**Assignment**
The expected output is the data below, character for character, without its pictures.

**Dataset content**
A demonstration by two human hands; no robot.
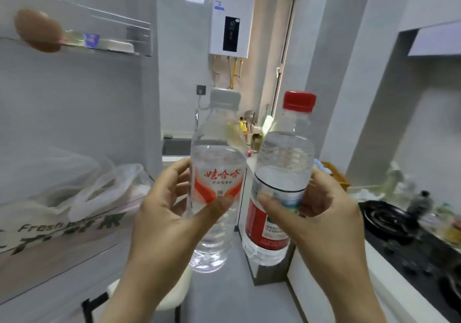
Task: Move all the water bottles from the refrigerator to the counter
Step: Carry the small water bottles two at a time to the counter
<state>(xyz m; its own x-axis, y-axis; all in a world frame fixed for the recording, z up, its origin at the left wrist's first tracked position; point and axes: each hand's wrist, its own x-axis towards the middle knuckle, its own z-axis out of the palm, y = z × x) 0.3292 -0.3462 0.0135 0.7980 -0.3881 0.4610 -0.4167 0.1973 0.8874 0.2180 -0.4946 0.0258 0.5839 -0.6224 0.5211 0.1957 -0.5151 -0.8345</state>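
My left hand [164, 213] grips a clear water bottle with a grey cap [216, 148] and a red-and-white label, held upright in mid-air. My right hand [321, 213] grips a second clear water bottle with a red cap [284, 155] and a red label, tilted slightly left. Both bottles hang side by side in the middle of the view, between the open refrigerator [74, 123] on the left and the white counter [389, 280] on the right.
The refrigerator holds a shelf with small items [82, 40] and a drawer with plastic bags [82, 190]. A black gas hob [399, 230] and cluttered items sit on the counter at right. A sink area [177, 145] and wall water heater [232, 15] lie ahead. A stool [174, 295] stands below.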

**Answer below**
A demonstration by two human hands; no robot.
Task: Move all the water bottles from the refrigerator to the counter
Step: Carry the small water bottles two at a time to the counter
<state>(xyz m; its own x-axis, y-axis; all in a world frame fixed for the recording, z up, its origin at the left wrist's first tracked position; point and axes: each hand's wrist, its own x-axis towards the middle knuckle, its own z-axis out of the palm, y = z × x) 0.3292 -0.3462 0.0135 0.7980 -0.3881 0.4610 -0.4167 0.1973 0.8874 0.2180 -0.4946 0.0258 0.5839 -0.6224 0.5211 0.1957 -0.5151 -0.8345</state>
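My left hand [164, 213] grips a clear water bottle with a grey cap [216, 148] and a red-and-white label, held upright in mid-air. My right hand [321, 213] grips a second clear water bottle with a red cap [284, 155] and a red label, tilted slightly left. Both bottles hang side by side in the middle of the view, between the open refrigerator [74, 123] on the left and the white counter [389, 280] on the right.
The refrigerator holds a shelf with small items [82, 40] and a drawer with plastic bags [82, 190]. A black gas hob [399, 230] and cluttered items sit on the counter at right. A sink area [177, 145] and wall water heater [232, 15] lie ahead. A stool [174, 295] stands below.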

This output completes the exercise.